*What to work on*:
Below are several records. Retype exactly those lines running from the one with "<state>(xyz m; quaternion" through the one with "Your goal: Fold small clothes", end lines included, and no others.

*Given data*:
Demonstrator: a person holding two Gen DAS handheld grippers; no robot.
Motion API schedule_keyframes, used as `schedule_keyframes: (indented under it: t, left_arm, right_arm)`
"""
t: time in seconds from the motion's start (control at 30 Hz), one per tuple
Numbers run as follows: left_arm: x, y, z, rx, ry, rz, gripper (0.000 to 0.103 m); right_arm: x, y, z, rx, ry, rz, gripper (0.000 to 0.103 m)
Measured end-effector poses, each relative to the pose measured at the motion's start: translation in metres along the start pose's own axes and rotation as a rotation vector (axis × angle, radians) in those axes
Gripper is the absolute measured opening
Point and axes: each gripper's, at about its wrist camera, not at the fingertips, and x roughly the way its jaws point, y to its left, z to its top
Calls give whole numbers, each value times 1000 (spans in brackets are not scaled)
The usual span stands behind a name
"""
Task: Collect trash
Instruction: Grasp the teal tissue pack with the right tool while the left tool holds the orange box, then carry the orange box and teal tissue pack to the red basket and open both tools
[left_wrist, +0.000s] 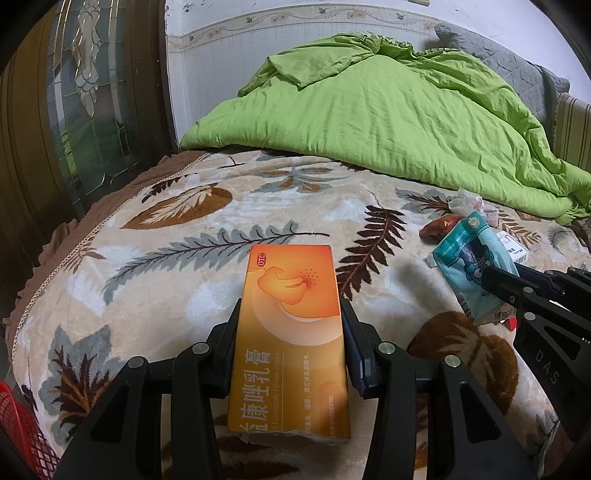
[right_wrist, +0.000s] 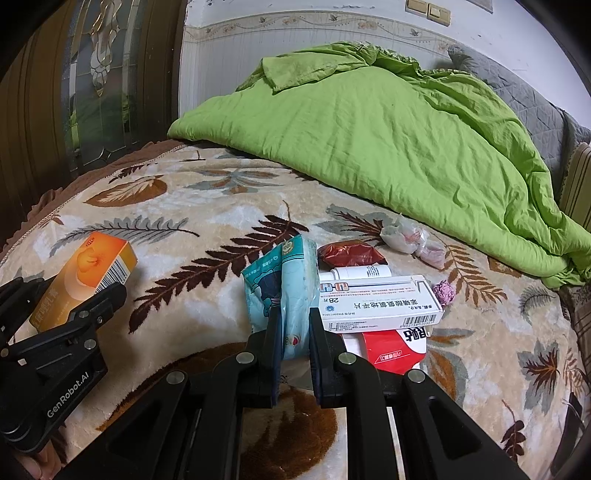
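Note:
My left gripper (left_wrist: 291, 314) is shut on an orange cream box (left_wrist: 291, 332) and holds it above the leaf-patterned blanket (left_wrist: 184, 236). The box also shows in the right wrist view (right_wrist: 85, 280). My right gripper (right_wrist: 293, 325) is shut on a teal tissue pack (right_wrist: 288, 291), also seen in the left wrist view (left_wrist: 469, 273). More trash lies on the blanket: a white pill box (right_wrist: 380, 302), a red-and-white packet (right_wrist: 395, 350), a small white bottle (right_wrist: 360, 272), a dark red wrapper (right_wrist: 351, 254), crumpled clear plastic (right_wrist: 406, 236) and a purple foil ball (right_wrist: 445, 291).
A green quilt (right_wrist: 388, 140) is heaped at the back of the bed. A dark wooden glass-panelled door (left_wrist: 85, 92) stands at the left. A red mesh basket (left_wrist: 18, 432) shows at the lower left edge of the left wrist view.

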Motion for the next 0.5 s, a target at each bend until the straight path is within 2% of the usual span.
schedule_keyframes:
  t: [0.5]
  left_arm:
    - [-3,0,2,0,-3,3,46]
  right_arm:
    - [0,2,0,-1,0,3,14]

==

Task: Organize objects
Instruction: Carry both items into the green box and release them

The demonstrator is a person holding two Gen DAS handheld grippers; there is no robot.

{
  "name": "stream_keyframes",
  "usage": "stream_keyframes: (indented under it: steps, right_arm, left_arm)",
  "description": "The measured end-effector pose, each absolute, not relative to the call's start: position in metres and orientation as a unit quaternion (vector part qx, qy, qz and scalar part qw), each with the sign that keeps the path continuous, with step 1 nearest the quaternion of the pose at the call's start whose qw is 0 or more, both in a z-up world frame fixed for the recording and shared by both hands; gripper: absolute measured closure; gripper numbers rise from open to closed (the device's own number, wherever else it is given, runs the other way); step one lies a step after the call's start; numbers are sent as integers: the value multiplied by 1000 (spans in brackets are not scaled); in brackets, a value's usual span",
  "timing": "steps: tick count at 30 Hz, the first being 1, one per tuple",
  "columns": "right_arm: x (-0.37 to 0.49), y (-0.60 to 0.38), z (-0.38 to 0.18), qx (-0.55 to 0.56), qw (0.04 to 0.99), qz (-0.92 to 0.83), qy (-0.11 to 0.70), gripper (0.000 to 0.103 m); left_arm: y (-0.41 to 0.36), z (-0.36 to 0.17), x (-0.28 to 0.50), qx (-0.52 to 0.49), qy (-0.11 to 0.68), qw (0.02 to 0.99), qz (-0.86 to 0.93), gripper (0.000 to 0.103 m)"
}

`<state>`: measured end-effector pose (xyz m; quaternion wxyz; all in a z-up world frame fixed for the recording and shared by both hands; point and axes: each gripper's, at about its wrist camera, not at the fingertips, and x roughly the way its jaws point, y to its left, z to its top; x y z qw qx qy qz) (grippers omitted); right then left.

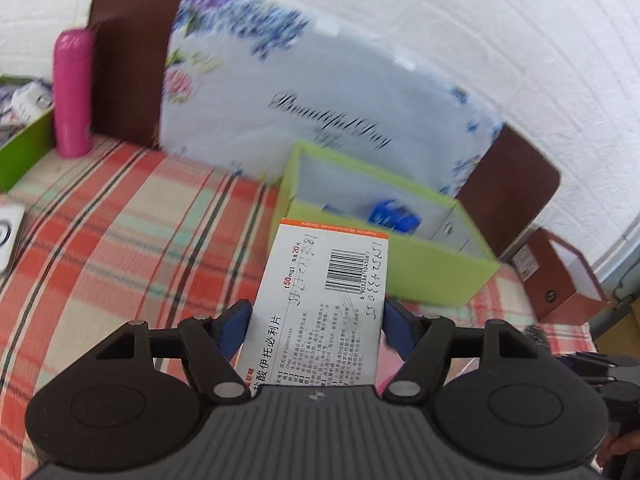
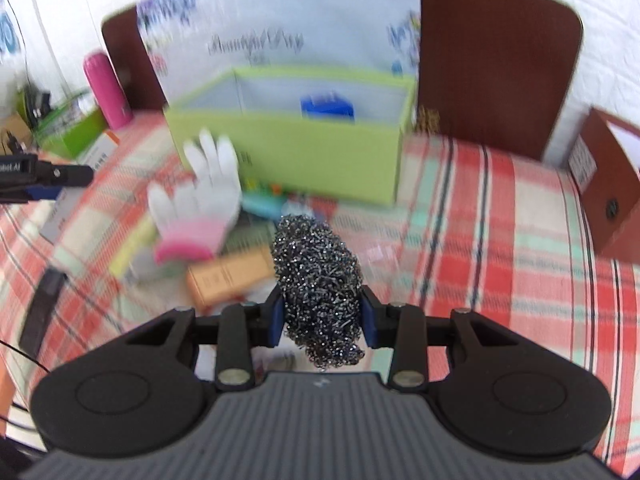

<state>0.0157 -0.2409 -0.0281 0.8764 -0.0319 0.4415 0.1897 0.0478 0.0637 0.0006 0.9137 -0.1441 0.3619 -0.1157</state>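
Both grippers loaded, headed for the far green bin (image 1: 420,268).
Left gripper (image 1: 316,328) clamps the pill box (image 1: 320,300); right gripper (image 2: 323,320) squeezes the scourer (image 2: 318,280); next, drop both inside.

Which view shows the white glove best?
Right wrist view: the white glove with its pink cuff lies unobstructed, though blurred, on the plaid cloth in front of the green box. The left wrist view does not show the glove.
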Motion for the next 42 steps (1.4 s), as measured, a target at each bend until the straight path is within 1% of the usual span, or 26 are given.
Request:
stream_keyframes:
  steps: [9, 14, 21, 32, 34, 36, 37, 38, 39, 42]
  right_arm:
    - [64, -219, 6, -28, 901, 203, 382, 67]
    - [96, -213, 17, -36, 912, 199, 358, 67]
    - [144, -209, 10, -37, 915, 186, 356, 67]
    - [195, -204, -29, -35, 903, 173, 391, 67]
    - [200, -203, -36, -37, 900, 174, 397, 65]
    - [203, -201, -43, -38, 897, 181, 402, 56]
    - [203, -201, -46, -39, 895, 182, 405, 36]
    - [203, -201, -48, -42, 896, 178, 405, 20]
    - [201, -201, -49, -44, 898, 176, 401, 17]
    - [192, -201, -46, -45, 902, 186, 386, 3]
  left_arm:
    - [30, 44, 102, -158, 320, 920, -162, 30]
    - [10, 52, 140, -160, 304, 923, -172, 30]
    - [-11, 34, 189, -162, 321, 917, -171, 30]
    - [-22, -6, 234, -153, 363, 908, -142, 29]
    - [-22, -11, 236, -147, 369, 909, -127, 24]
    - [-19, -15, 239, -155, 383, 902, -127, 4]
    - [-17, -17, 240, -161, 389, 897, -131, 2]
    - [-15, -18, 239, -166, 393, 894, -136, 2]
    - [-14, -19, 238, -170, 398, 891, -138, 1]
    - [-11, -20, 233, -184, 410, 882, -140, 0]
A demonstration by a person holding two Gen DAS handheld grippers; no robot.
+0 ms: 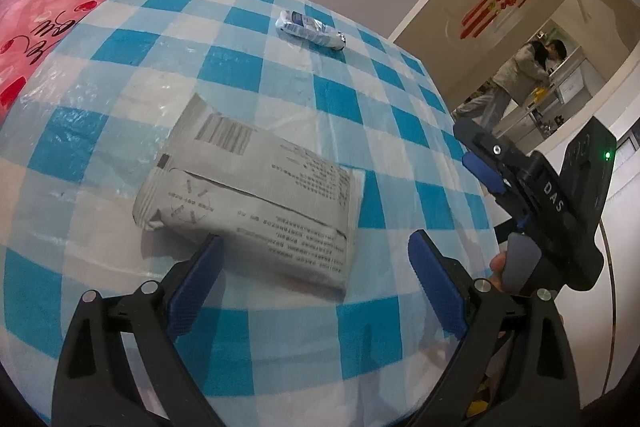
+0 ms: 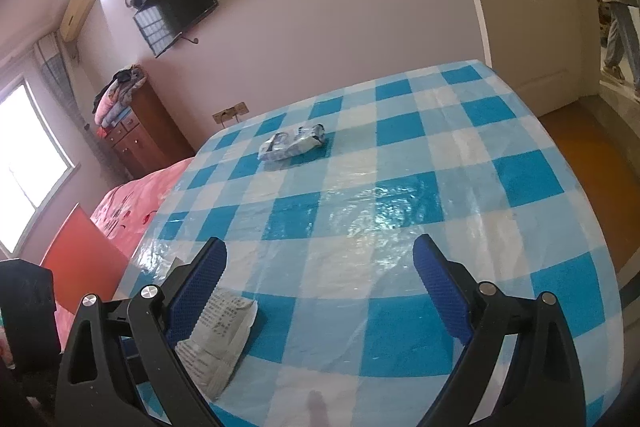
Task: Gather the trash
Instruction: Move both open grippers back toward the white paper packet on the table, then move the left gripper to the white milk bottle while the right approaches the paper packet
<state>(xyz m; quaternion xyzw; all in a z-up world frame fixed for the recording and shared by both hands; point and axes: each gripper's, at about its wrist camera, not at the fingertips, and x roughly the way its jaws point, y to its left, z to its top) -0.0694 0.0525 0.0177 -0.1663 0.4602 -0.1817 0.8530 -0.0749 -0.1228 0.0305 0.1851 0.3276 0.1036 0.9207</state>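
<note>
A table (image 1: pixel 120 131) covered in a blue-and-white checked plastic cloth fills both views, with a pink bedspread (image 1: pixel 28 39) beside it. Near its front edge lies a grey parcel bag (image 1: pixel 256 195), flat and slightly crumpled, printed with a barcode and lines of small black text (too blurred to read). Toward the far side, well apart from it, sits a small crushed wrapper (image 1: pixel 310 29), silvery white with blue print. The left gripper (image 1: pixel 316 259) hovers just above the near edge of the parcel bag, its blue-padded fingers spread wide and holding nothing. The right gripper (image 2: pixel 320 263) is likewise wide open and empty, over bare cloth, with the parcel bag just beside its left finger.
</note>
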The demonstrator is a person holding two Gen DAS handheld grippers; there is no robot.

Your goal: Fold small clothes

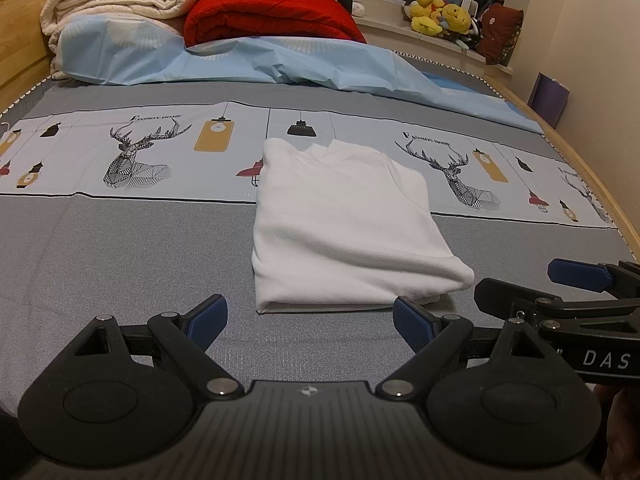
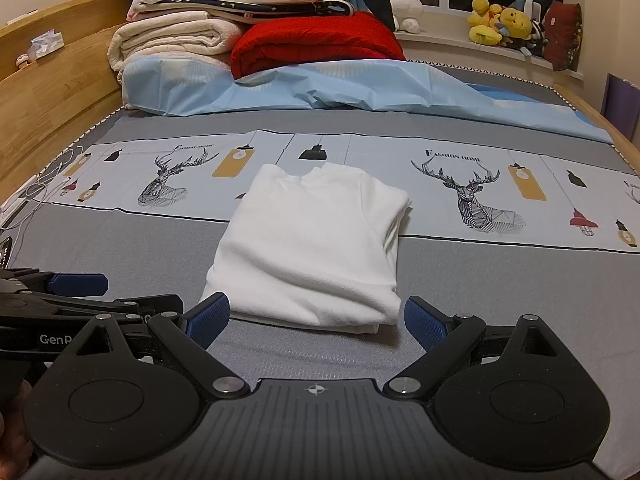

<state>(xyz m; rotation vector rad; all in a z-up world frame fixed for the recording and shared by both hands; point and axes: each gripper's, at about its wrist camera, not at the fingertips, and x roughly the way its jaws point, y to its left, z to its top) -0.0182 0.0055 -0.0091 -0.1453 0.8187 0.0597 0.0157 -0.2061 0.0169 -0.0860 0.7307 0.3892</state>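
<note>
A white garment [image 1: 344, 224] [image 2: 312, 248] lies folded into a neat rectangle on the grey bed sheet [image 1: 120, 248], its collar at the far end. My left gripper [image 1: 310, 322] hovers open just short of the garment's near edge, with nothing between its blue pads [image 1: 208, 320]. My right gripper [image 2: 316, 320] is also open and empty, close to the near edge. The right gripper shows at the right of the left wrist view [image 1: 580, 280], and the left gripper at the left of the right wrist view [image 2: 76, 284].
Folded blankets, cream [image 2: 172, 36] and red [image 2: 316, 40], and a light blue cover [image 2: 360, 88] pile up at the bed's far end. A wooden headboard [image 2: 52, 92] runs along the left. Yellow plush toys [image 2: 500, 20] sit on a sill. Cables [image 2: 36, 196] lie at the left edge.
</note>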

*Solution for this problem*:
<state>(xyz m; quaternion xyzw; all in a z-up world frame fixed for the recording and shared by both hands; point and axes: each gripper's, at about its wrist camera, not at the fingertips, and x roughly the way its jaws point, y to its left, z to its top) -0.0694 0.0525 0.0177 -0.1663 0.4602 -0.1817 0.8530 -0.0749 -0.1228 0.0305 0.1851 0.3276 0.1036 0.9207</state>
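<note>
A table (image 1: pixel 120 131) covered in a blue-and-white checked plastic cloth fills both views, with a pink bedspread (image 1: pixel 28 39) beside it. Near its front edge lies a grey parcel bag (image 1: pixel 256 195), flat and slightly crumpled, printed with a barcode and lines of small black text (too blurred to read). Toward the far side, well apart from it, sits a small crushed wrapper (image 1: pixel 310 29), silvery white with blue print. The left gripper (image 1: pixel 316 259) hovers just above the near edge of the parcel bag, its blue-padded fingers spread wide and holding nothing. The right gripper (image 2: pixel 320 263) is likewise wide open and empty, over bare cloth, with the parcel bag just beside its left finger.
</note>
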The demonstrator is a person holding two Gen DAS handheld grippers; there is no robot.

Your goal: Fold small clothes

Nothing else is required to complete the exercise.